[BC] Long Wire

Mike McCarthy towers at mre.com
Sun Feb 21 09:34:56 CST 2010


I think the size of the drape wire is/shoule be more determined by the
length of the skirt, limits of the supporting structure, and need to
sustain a stable physical relation than outright conductor resistance. For
a lower frequency (say below 800khz), a wire will require suitable tension
approaching that needed for 3/8" line to remain mechanically
(read...electrically) stable across the 350ft. and longer span. Even with
including stabilizing arms spaced 75-100ft. to minimize deflection.

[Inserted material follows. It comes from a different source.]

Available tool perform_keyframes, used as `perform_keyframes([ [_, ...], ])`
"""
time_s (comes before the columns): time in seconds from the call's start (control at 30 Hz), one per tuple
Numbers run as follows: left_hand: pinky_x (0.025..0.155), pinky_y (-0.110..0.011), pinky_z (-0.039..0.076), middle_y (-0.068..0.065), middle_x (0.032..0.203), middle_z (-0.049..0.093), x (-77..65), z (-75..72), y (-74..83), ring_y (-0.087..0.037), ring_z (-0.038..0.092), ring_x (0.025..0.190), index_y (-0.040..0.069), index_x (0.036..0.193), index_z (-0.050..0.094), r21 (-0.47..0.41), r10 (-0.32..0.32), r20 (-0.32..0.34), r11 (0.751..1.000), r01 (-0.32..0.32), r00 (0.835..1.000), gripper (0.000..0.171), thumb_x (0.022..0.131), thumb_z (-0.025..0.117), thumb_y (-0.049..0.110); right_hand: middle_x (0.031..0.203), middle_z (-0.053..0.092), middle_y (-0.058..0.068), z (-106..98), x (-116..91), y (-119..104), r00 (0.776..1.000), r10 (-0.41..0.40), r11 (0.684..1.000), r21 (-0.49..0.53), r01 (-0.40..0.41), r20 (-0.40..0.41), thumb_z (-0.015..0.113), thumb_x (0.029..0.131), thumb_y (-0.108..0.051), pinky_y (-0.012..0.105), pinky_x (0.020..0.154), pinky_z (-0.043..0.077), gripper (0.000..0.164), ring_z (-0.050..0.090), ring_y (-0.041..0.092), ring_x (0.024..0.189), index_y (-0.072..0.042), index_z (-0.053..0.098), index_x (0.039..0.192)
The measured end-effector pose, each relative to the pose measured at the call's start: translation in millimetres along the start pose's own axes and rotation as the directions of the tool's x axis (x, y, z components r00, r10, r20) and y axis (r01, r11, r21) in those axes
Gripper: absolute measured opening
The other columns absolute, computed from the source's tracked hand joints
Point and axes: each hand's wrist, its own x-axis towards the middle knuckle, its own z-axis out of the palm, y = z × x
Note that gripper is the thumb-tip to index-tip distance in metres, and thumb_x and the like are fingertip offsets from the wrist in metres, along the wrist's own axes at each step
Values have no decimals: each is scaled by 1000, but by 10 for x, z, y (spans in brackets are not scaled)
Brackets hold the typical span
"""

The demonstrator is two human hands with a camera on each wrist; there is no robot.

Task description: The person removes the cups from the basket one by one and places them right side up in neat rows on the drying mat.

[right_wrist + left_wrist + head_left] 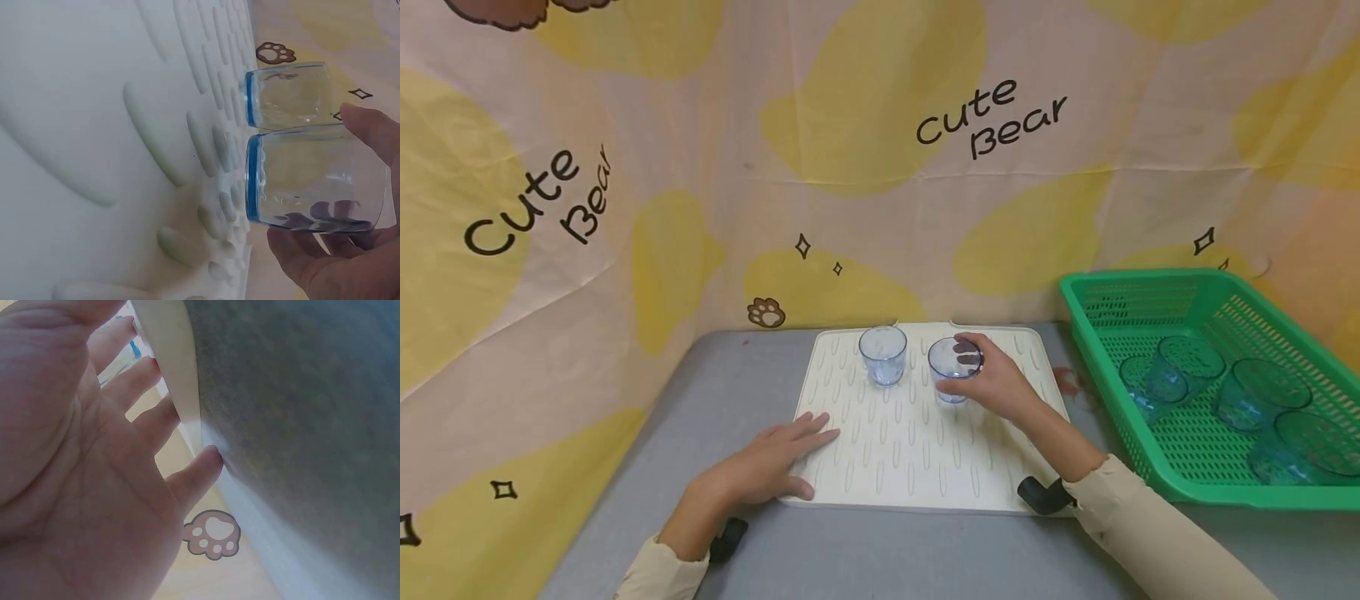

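My right hand (pixel 992 379) grips a clear bluish drinking glass (pixel 946 385) near its rim, thumb on the near side and fingers round the far right side. This glass stands upright over the white ridged mat (pixel 880 467); in the right wrist view its thick blue base (pixel 253 178) is right at the mat's surface. A second glass (pixel 883 357) stands upright on the mat just to the left. With fingers spread, my left hand (pixel 771 458) rests at the mat's left edge, and the left wrist view shows its fingertips (pixel 211 459) along that edge.
On the right stands a green perforated basket (pixel 1206 500) with several more bluish glasses (pixel 1262 392) lying in it. Grey cloth (pixel 865 554) covers the table under the mat. A printed curtain (pixel 850 192) hangs behind and along the left side.
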Motion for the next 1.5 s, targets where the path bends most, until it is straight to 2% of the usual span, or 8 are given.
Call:
perform_keyframes([
  [0.27, 116, -62, 23, -5, 166, 25, -7, -12, 6, -33, 20, 154, 24, 155, 36, -4, 6, 0, 1000, -6, 1000, 85, 81, 77, 35, 144, 56, 12, 73, 160, 5, 1000, -14, 998, 56, 15, -9, 84, 78, -29, 47, 109, 41, 86, 53, 30, 133, -9, 39, 149],
  [0.5, 115, -63, 24, -6, 166, 26, -17, -23, -9, -34, 21, 153, 22, 155, 37, 7, 17, -4, 1000, -17, 1000, 86, 81, 77, 36, 143, 55, 15, 136, 317, -24, 999, -35, 998, 44, 37, -36, 84, 77, -32, 48, 110, 39, 89, 51, 35, 133, -8, 39, 149],
  [0.67, 116, -62, 23, -6, 166, 26, -17, 5, -32, -34, 21, 154, 23, 155, 36, 11, 15, -6, 1000, -15, 1000, 86, 80, 77, 37, 146, 53, 14, 218, 373, 12, 999, -42, 993, 108, 44, -17, 83, 79, -26, 46, 112, 39, 86, 50, 33, 135, -7, 38, 149],
  [0.8, 115, -62, 24, -6, 166, 26, -28, 28, -48, -34, 22, 153, 23, 155, 37, 5, 16, -7, 1000, -16, 1000, 85, 81, 77, 37, 146, 53, 15, 260, 368, 45, 998, -55, 989, 133, 57, -15, 84, 79, -22, 45, 111, 40, 86, 51, 32, 135, -6, 37, 149],
  [1.1, 115, -62, 24, -5, 166, 25, -20, 33, -40, -33, 21, 154, 24, 155, 36, -2, 5, -4, 1000, -5, 1000, 85, 81, 76, 38, 148, 52, 13, 269, 357, 79, 999, -31, 993, 114, 34, -36, 87, 75, -23, 46, 113, 38, 90, 47, 33, 138, -11, 38, 150],
  [1.23, 116, -62, 23, -4, 166, 26, -9, 27, -26, -32, 22, 154, 24, 155, 37, -1, -3, -1, 1000, 3, 1000, 85, 81, 77, 37, 154, 44, 14, 253, 339, 52, 999, -29, 992, 122, 35, -46, 88, 73, -23, 49, 114, 37, 97, 43, 36, 141, -13, 34, 153],
  [1.33, 116, -62, 23, -5, 166, 26, -4, 25, -19, -32, 21, 154, 23, 155, 37, -1, 2, 1, 1000, -2, 1000, 85, 81, 77, 37, 158, 38, 14, 224, 290, 26, 998, -26, 988, 149, 34, -56, 89, 73, -21, 50, 114, 37, 101, 40, 37, 143, -14, 30, 155],
  [1.5, 115, -62, 25, -7, 165, 27, 3, 19, -22, -34, 21, 153, 22, 155, 37, 17, 39, -14, 999, -39, 999, 85, 81, 76, 38, 158, 35, 16, 114, 155, 21, 997, -40, 976, 211, 53, -64, 87, 75, -18, 54, 113, 37, 97, 37, 39, 144, -14, 32, 154],
])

OTOH, a skirt for a 1500 Khz station could be the size wire sold by Nott
(3-#12) and tensioned to something more closely aligned with 3/16 line
(250-300 lbs.)

In my opinion, the use of galvanized wire as the drape wire is not as
desireable as a copper or copper coated wire. As others have noted,
stainless wire is a no-no.

I my cases, the challenge has been finding a distributor of copperweld
with stock in sizes larger than that sold by Nott. Copperweld (the
company) wants a minuimum 1500lb. order. If I knew someone who wanted
1000-1500ft. of 1/4" or 5/16" wire, I would have ordered the minimum lot
and split the cost.

Once I settled on using the wire Ron sells for my latest project, the next
challenge was to find someone who had the correct grips. That said, Ron
Notts's office would do well to stock the grips for the size wire they
sell. And to carry a second larger size (5/16"??) for bigger
installations. The good folks at Preformed Products were pretty good at
steering me towards distributors who have stock on copperweld grips. I
found them on the first call and had 20 of them the next day.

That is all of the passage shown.